*How to complete this task*
Each line below from the line with "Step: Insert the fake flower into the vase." to the line with "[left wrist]" must be copied exactly, including those two, and no picture may appear in the copy.
-- Study material follows --
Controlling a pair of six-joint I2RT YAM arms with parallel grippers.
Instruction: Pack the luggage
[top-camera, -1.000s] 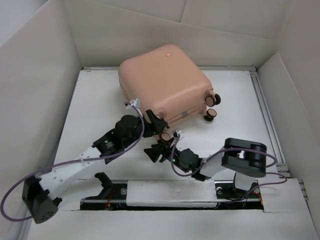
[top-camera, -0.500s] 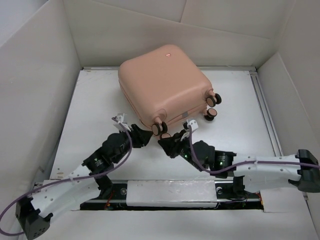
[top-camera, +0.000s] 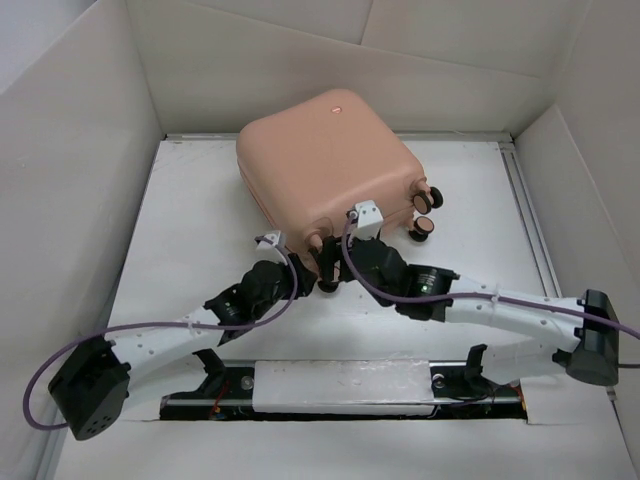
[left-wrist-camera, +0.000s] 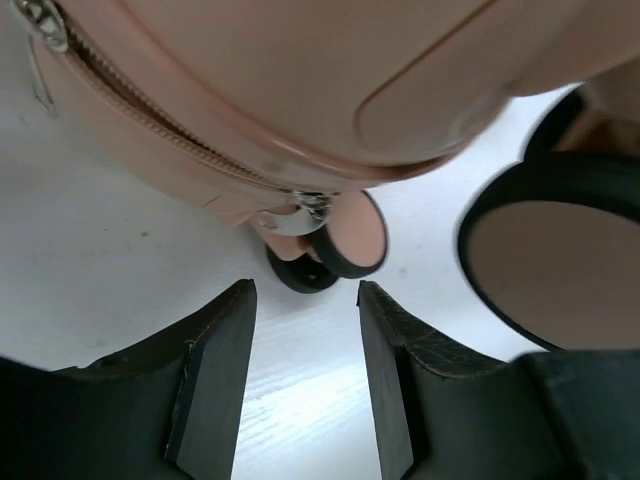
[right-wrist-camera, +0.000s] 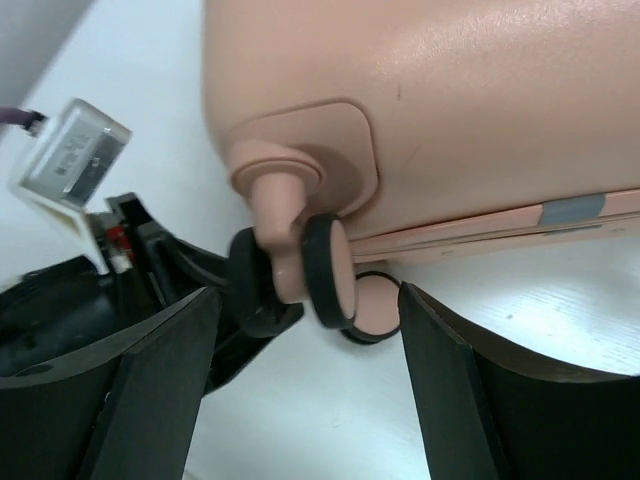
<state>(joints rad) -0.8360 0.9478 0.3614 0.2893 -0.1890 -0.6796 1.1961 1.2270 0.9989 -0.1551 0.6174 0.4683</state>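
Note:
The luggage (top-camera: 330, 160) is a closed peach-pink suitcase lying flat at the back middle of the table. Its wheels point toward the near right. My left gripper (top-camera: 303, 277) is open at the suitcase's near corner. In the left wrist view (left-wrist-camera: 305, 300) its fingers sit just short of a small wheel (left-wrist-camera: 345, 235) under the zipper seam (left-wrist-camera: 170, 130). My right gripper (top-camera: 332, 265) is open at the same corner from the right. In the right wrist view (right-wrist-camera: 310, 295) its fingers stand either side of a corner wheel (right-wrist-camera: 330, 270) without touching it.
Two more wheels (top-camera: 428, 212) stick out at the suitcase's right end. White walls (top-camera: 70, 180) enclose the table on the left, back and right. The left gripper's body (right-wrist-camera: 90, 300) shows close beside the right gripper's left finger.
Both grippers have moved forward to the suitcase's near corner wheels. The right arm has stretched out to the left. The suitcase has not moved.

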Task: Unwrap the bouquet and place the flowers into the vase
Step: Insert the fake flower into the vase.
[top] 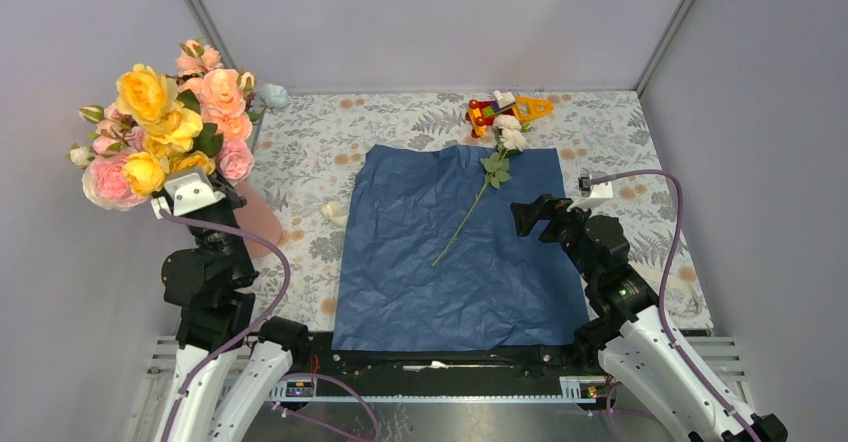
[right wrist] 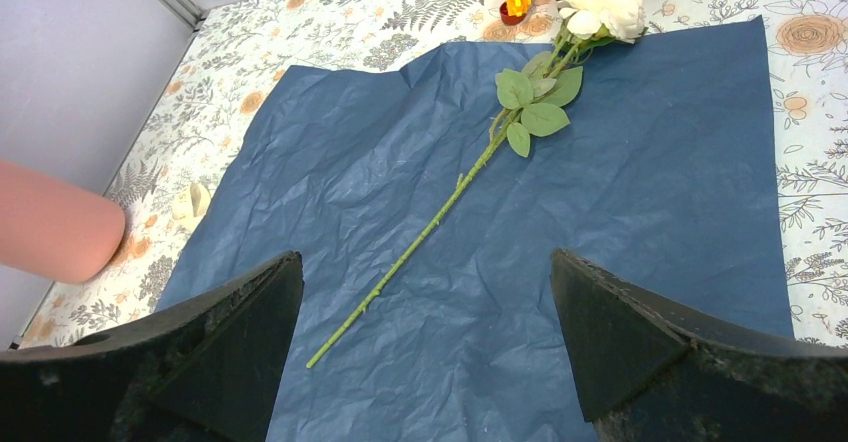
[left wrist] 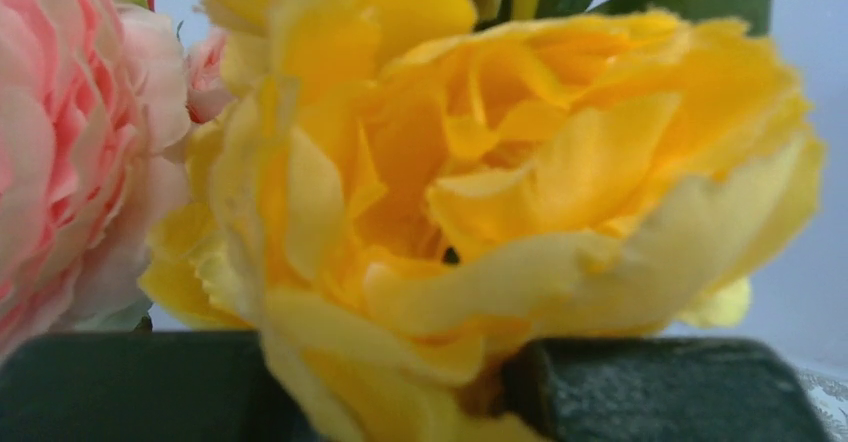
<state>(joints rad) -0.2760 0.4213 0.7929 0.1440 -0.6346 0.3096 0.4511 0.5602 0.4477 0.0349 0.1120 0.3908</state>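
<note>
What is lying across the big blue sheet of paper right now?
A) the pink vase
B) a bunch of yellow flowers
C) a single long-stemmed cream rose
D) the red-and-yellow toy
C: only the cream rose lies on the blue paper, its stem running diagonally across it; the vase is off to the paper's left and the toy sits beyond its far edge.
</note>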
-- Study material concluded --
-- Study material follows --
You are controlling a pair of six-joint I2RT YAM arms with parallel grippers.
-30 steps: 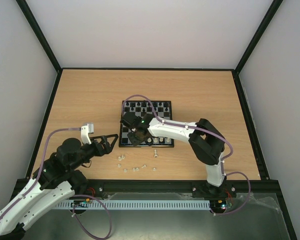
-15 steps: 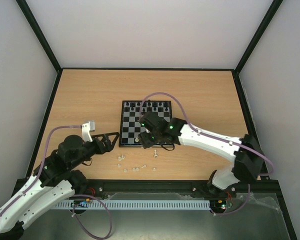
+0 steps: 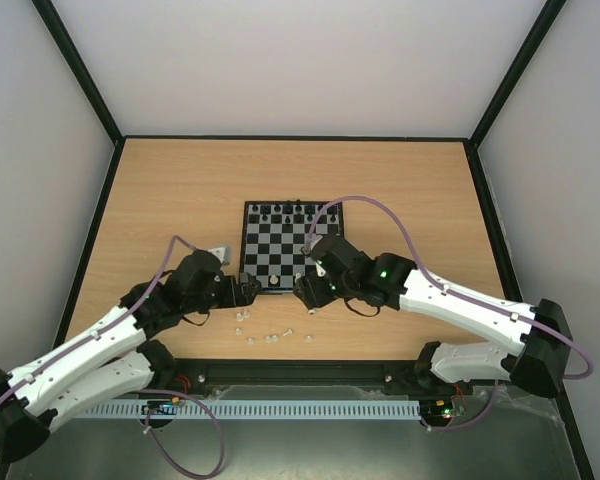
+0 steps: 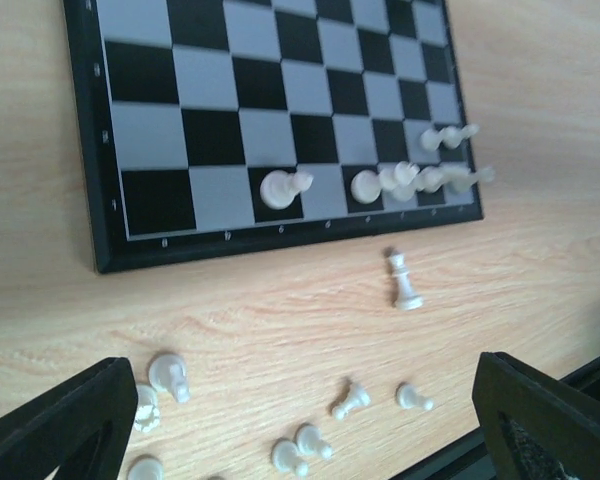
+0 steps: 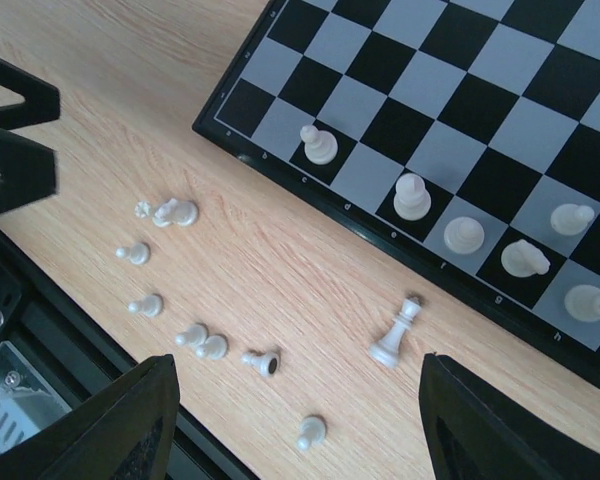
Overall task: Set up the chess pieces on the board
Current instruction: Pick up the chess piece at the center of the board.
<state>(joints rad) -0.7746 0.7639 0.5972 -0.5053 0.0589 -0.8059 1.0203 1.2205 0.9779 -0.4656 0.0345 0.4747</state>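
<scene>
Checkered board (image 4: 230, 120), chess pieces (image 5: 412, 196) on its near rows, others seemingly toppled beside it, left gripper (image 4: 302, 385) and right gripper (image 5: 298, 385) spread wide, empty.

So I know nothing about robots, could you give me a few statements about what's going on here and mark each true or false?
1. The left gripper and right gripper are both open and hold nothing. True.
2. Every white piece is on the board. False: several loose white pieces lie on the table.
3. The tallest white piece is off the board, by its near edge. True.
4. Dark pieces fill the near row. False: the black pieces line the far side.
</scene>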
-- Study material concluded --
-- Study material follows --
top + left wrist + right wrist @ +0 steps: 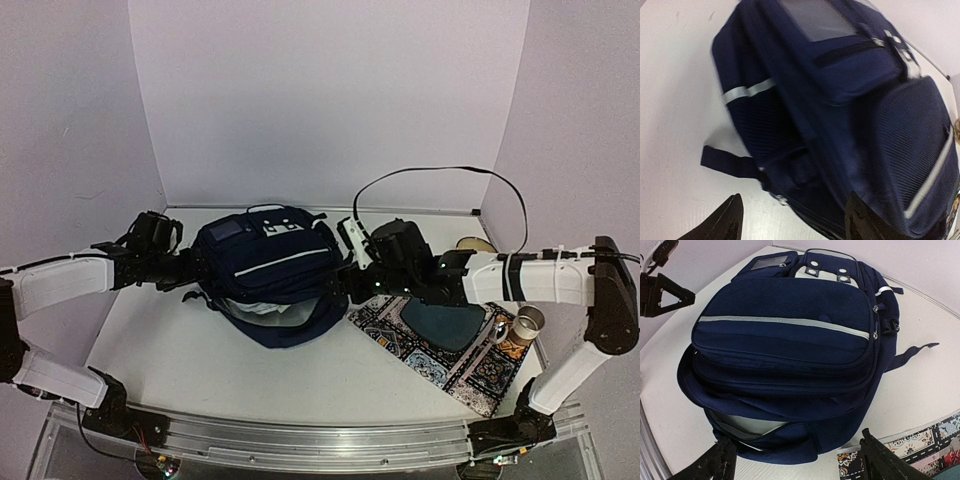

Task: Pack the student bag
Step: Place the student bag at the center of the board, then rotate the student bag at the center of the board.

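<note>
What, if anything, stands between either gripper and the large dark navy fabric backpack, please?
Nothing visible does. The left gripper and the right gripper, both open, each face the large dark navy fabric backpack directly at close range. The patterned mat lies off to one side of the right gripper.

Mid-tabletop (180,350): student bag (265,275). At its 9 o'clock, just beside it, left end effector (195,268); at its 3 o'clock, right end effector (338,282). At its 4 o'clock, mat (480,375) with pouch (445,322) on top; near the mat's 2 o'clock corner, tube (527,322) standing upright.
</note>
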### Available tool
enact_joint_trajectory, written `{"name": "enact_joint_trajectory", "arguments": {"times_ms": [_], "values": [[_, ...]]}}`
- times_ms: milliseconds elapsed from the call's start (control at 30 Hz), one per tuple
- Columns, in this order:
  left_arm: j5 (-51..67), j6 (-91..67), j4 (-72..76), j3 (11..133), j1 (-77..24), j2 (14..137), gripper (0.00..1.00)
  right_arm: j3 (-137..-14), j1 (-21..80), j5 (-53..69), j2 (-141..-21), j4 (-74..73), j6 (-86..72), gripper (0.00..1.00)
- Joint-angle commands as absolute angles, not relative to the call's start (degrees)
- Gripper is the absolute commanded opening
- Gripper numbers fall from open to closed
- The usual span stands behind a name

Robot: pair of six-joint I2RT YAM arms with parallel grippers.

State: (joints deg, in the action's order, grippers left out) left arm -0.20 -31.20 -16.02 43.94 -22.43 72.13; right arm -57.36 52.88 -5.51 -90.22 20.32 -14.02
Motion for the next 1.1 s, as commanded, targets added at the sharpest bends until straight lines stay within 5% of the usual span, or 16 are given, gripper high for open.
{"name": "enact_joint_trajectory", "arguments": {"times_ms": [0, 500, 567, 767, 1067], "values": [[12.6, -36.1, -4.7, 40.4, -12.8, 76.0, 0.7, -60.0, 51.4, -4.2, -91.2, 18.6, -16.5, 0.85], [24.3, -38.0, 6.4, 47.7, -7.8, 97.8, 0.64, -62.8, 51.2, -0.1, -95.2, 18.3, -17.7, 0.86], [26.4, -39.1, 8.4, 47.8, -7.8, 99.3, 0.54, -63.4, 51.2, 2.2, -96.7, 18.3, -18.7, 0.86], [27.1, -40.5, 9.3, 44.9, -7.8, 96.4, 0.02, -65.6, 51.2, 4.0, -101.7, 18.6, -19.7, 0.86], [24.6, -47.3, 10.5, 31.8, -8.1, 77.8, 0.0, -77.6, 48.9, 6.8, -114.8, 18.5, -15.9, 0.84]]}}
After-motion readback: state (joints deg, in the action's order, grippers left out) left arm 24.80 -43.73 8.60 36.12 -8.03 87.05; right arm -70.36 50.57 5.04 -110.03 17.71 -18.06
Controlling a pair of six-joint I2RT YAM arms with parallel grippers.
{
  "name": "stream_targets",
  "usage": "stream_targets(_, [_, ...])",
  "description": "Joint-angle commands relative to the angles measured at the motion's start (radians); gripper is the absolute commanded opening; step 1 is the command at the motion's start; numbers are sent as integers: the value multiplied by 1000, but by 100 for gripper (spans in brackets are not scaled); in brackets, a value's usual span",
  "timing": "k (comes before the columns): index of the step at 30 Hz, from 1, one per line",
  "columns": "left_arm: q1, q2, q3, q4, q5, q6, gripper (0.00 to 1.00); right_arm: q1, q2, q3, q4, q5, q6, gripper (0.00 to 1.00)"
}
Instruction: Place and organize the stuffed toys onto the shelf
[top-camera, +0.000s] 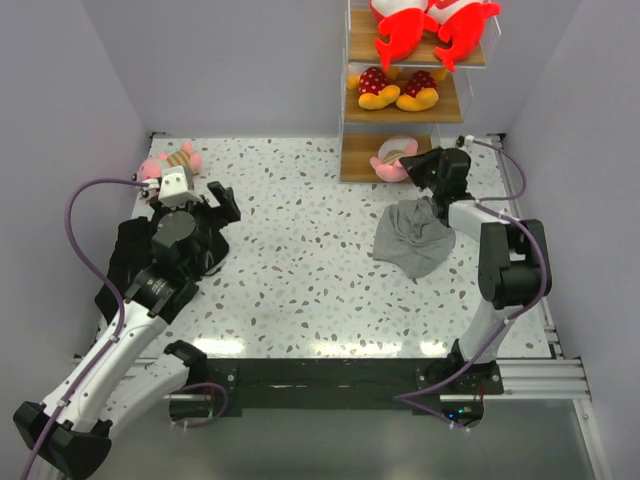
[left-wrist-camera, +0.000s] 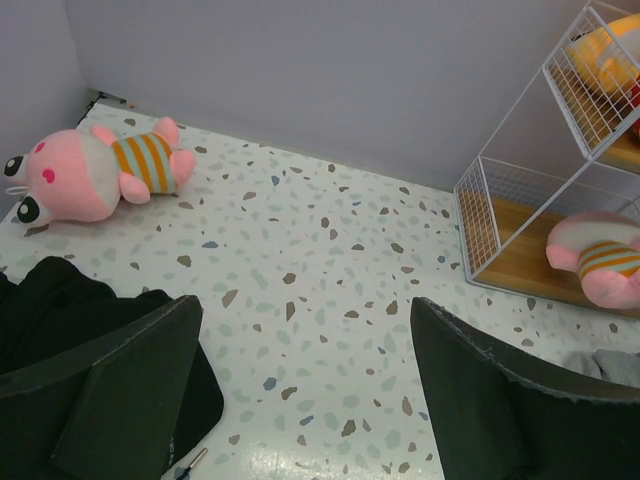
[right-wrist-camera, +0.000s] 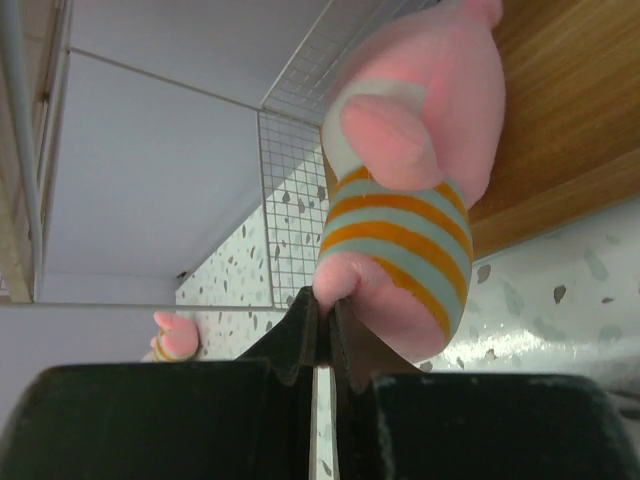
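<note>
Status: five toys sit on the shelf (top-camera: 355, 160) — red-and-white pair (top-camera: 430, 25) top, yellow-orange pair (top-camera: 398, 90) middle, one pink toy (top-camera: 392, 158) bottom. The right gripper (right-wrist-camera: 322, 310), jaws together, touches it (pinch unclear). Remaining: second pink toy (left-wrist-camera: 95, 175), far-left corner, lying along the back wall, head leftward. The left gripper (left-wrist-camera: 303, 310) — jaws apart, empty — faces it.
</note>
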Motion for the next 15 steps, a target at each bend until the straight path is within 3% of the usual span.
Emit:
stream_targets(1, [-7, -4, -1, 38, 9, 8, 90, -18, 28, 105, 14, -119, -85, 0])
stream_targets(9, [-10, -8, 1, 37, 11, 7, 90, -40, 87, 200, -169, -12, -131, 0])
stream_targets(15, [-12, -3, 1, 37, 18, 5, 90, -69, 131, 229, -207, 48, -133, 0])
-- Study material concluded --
*Completed exercise*
Step: Insert the fake flower into the vase.
[top] 
[right wrist] 
[left wrist] 

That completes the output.